TASK: Output exactly, in the material below, the lines from the one with "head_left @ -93" through the one with "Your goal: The". Omit all pictures.

···

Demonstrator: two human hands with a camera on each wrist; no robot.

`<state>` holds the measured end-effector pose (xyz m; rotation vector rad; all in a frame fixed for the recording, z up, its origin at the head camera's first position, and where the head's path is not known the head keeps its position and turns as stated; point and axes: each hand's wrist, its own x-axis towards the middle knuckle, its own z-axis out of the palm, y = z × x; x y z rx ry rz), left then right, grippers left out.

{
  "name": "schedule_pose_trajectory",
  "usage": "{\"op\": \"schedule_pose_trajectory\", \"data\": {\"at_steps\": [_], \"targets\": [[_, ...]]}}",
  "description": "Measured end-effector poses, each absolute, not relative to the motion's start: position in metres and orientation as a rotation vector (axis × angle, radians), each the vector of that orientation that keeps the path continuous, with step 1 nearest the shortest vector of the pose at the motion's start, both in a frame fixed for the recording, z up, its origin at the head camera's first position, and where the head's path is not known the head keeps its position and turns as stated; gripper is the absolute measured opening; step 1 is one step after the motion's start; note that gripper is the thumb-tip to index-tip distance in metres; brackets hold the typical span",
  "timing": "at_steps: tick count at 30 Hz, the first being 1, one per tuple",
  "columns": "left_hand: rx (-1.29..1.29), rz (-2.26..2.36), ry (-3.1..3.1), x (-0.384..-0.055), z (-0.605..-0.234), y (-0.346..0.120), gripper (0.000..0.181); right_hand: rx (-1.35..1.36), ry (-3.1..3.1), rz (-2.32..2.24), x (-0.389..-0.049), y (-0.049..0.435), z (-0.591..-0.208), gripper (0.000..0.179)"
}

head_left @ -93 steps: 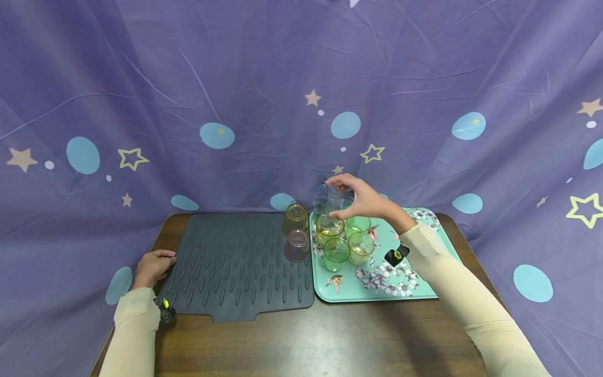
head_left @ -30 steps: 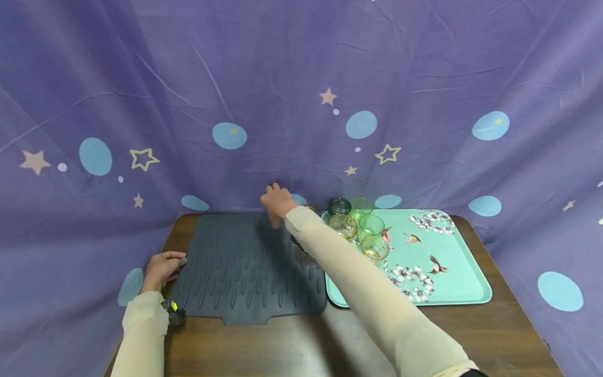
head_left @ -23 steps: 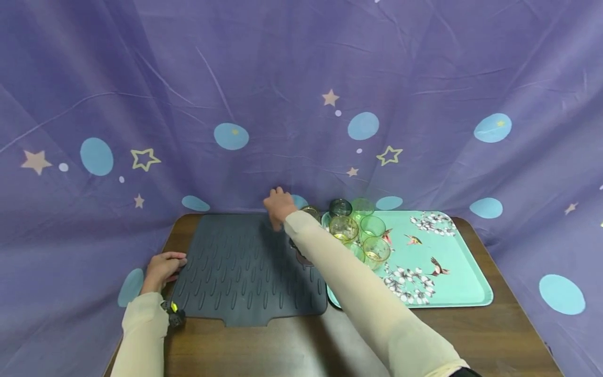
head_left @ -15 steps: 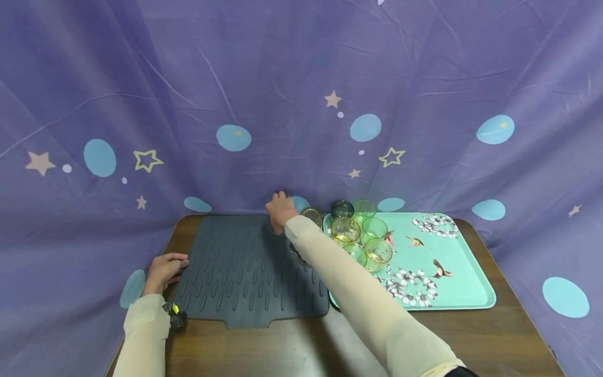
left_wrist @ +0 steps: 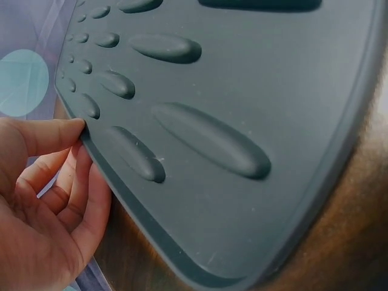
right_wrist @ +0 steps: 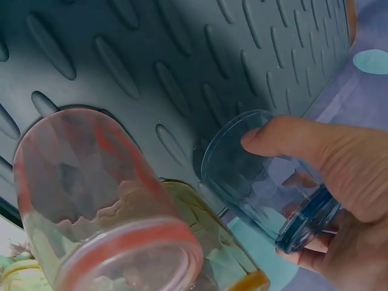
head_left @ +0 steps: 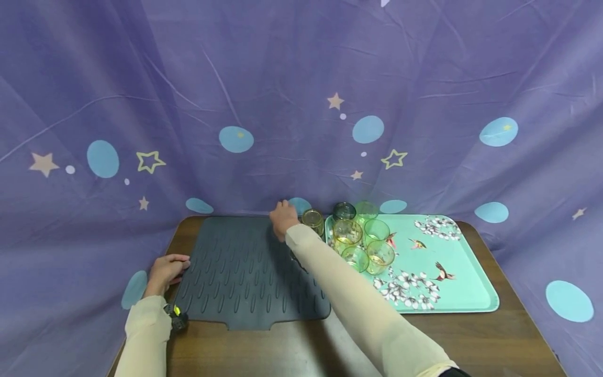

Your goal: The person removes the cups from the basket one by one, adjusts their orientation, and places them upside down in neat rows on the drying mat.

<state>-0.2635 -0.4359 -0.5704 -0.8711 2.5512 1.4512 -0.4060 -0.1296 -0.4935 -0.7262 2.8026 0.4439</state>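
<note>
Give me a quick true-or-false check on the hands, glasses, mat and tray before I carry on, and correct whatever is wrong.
1. The right hand holds a blue glass with its mouth toward the dark mat. True.
2. Both hands hold glasses. False: the left hand is at the left edge of the dark mat and holds no glass.
3. The pink glass stands upside down on the dark mat. True.
4. Six glasses are grouped at the left side of the tray. True.
5. The tray lies to the left of the dark mat. False: it lies to the right.
</note>
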Motion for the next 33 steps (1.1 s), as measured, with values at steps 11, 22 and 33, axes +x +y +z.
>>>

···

COMPLETED EXERCISE:
head_left @ -93 steps: 
head_left @ -30 steps: 
head_left @ -23 steps: 
head_left @ -15 steps: 
left_wrist @ +0 steps: 
right_wrist @ +0 steps: 
head_left @ +0 steps: 

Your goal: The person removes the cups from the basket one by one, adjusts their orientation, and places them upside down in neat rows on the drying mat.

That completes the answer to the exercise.